# Exercise aim
Could you copy the data that follows exactly as written, but drop the pictures?

--- Raw data ---

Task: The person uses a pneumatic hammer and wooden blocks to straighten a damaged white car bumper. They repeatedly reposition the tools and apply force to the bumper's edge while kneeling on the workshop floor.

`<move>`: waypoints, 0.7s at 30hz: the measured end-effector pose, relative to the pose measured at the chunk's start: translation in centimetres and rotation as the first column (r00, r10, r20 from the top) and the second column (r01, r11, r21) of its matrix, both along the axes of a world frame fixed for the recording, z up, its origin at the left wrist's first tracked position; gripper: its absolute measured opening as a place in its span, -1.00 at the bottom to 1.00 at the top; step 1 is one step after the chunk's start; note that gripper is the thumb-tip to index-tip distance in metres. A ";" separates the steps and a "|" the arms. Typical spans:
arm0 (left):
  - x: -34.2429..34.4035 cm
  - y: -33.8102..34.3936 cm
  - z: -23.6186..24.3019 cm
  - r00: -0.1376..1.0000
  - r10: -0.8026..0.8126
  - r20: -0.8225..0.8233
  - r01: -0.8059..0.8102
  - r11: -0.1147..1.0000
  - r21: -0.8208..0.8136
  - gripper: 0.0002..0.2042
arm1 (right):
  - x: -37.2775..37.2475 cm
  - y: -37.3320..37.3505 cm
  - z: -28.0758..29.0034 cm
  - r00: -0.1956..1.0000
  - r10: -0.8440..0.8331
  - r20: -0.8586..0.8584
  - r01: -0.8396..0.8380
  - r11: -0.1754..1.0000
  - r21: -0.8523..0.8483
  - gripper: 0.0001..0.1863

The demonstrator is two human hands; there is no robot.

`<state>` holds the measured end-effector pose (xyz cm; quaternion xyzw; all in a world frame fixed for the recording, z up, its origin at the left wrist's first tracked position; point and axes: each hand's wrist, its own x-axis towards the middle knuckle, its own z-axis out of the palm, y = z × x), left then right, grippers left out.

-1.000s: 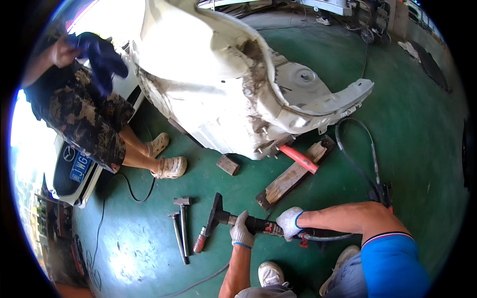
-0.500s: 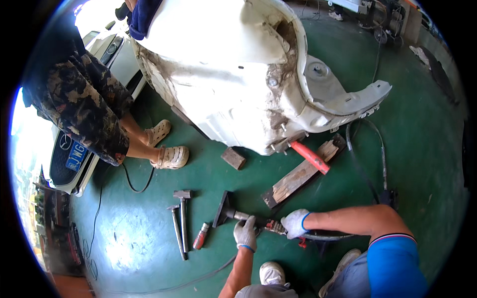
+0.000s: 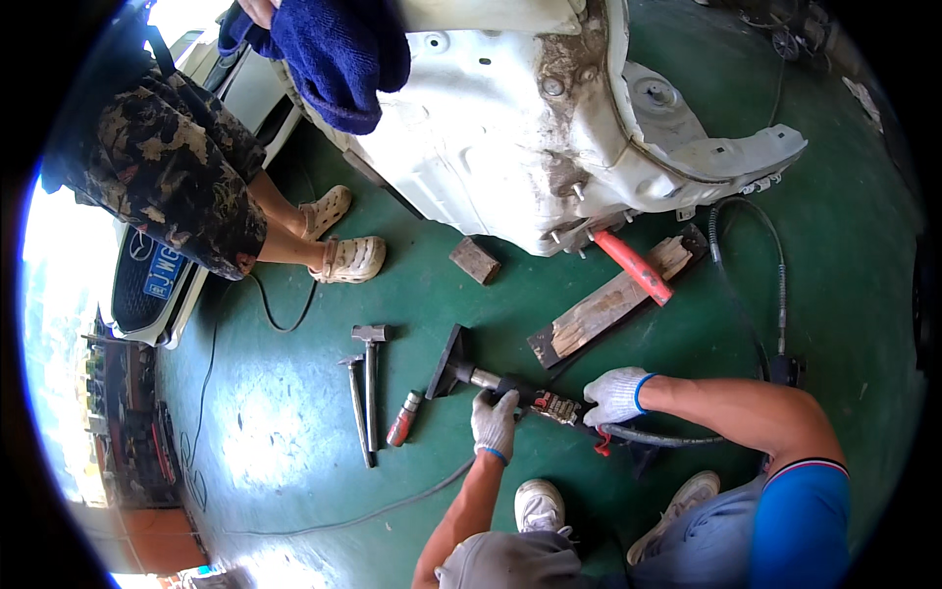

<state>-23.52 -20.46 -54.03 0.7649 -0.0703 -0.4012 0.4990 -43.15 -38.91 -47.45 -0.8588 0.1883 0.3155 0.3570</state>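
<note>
A black hydraulic ram (image 3: 554, 406) with a square black plate (image 3: 449, 361) at its left end is in both my hands, low over the green floor. My left hand (image 3: 493, 426), in a white knit glove, is closed round the cylinder near its bright rod. Also gloved, my right hand (image 3: 618, 395) curls at the rear end, where a hose (image 3: 667, 438) leads off to the right; its fingertips are partly hidden. A red-handled tool (image 3: 400, 420) lies on the floor left of my left hand.
Two hammers (image 3: 371, 383) (image 3: 355, 402) lie further left. A wooden plank (image 3: 608, 309) and wood block (image 3: 475, 261) lie below the white car body section (image 3: 481, 147), with a red bar (image 3: 633, 268) against it. Another person stands left, holding a blue towel (image 3: 339, 64).
The view has shifted, so floor things sit higher in it. The other person's blue towel has come down in front of the car body. My hands still hold the ram.
</note>
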 end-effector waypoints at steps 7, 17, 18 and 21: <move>-1.6 -0.1 1.6 0.999 0.040 0.032 -0.041 0.998 0.037 -0.42 | -1.6 -0.7 0.5 0.998 0.011 -0.063 -0.011 1.000 -0.001 -0.42; 0.1 0.4 0.6 0.910 -0.070 0.409 0.154 0.972 -0.176 -0.53 | -7.0 -11.2 2.8 0.884 -0.348 0.312 0.467 0.636 -0.614 -0.61; -0.7 -1.5 2.2 0.879 -0.158 0.451 0.250 0.956 -0.151 -0.51 | -8.1 -12.4 2.4 0.852 -0.396 0.343 0.523 0.598 -0.608 -0.55; -2.1 -7.2 4.3 0.578 -0.518 0.631 0.546 0.819 0.173 -0.26 | -10.1 -14.1 1.9 0.794 -0.494 0.354 0.606 0.595 -0.528 -0.46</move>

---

# Exercise answer
Task: The person uses a pneumatic hammer and wooden blocks to straighten a damaged white car bumper. They repeatedly reposition the tools and apply force to the bumper's edge while kneeling on the workshop floor.

`<move>`: waypoints, 0.7s at 30hz: the measured end-effector pose, relative to the pose measured at the chunk's start: translation in centimetres and rotation as the first column (r00, r10, r20 from the top) and the second column (r01, r11, r21) of its matrix, both along the axes of a world frame fixed for the recording, z up, its origin at the left wrist's first tracked position; gripper: its absolute measured opening as a place in its span, -1.00 at the bottom to 1.00 at the top; step 1 is one step after the chunk's start; note that gripper is the thumb-tip to index-tip distance in metres. A ";" separates the steps and a "|" the arms. Typical spans:
arm0 (left):
  - x: -34.2429..34.4035 cm
  - y: -33.8102..34.3936 cm
  - z: -23.6186..24.3019 cm
  - r00: -0.1376..1.0000
  - r10: -0.8026..0.8126
  - r20: -0.8225..0.8233
  - r01: -0.8059..0.8102
  - r11: -0.1147..1.0000
  - r21: -0.8208..0.8136
  - gripper: 0.0002..0.2042
arm1 (right):
  - x: -37.2775..37.2475 cm
  - y: -37.3320..37.3505 cm
  - z: -28.0758..29.0034 cm
  - r00: -0.1956..1.0000
  - r10: -0.8440..0.8331
  - r20: -0.8586..0.8584
  - r01: -0.8396..0.8380
  - r11: -0.1754..1.0000
  - r21: -0.8523..0.8483
  - gripper: 0.0001..0.1863

The demonstrator is two human hands; there is no robot.

`<state>` holds the measured end-effector pose (xyz cm; quaternion xyzw; all in a world frame fixed for the recording, z up, its origin at the left wrist's first tracked position; point and axes: each hand's wrist, its own x-axis towards the middle knuckle, its own z-axis out of the palm, y = z × x), left then right, grippers left out.

-1.000s: 
-0.500s: 
+0.000s: 

<state>-23.52 -20.46 -54.03 0.7649 -0.0703 -0.4012 0.4990 -43.15 -38.91 -47.45 -0.8588 0.1883 0.3155 0.3570</state>
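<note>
A black hydraulic ram (image 3: 554, 406) with a square black plate (image 3: 449, 361) at its left end is in both my hands, low over the green floor. My left hand (image 3: 493, 426), in a white knit glove, is closed round the cylinder near its bright rod. Also gloved, my right hand (image 3: 618, 395) curls at the rear end, where a hose (image 3: 667, 438) leads off to the right; its fingertips are partly hidden. A red-handled tool (image 3: 400, 420) lies on the floor left of my left hand.
Two hammers (image 3: 371, 383) (image 3: 355, 402) lie further left. A wooden plank (image 3: 608, 309) and wood block (image 3: 475, 261) lie below the white car body section (image 3: 481, 147), with a red bar (image 3: 633, 268) against it. Another person stands left, holding a blue towel (image 3: 339, 64).
The view has shifted, so floor things sit higher in it. The other person's blue towel has come down in front of the car body. My hands still hold the ram.
</note>
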 end-effector waypoints at steps 7, 17, 18 and 21: <move>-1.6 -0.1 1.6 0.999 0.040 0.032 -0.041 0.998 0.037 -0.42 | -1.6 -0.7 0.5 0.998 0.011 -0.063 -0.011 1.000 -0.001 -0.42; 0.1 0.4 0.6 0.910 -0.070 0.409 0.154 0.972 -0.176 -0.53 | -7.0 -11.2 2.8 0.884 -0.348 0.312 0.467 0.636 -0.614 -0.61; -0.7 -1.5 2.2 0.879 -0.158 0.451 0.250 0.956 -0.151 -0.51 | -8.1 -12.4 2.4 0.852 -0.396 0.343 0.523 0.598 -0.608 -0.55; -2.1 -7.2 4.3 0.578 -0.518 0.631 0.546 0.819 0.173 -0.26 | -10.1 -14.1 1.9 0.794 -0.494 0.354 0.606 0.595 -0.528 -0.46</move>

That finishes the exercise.